## TASK DIRECTIONS:
Word for word and without images, reproduce the listing that follows.

## RECORDED DATA:
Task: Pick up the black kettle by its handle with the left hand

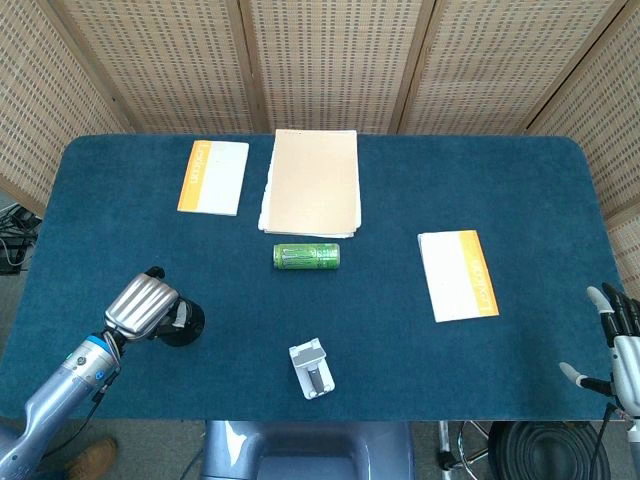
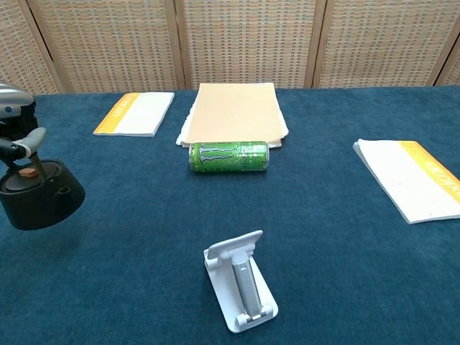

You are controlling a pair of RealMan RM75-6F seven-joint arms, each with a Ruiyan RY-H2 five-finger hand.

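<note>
Far left, near the front edge of the blue table: left hand curled over the handle of the black kettle, fingers pressed together around it, thumb tip poking out above the lid in the chest view. Whether the kettle's base touches the cloth or hangs clear of it: cannot tell. Small brown knob on the lid, spout hole facing the table's middle.

Behind that, toward the back edge: a white booklet with an orange strip, lying flat. Just right of it, a stack of tan paper, squared off against the back half of the table. Directly in front of the stack and close to it, a green can on its side, lengthwise across the table.

Nearer the front edge, centre: a white phone stand, tilted back, well apart from the kettle.

Right of centre: a second white booklet with an orange edge, flat.

Far right, off the table corner: right hand, fingers spread, holding nothing.
</note>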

## ANSWER BELOW:
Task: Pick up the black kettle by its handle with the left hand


You are controlling a pair of RealMan RM75-6F seven-joint arms, each with a Ruiyan RY-H2 five-finger hand.

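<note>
Far left, near the front edge of the blue table: left hand curled over the handle of the black kettle, fingers pressed together around it, thumb tip poking out above the lid in the chest view. Whether the kettle's base touches the cloth or hangs clear of it: cannot tell. Small brown knob on the lid, spout hole facing the table's middle.

Behind that, toward the back edge: a white booklet with an orange strip, lying flat. Just right of it, a stack of tan paper, squared off against the back half of the table. Directly in front of the stack and close to it, a green can on its side, lengthwise across the table.

Nearer the front edge, centre: a white phone stand, tilted back, well apart from the kettle.

Right of centre: a second white booklet with an orange edge, flat.

Far right, off the table corner: right hand, fingers spread, holding nothing.
</note>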

No additional response is required.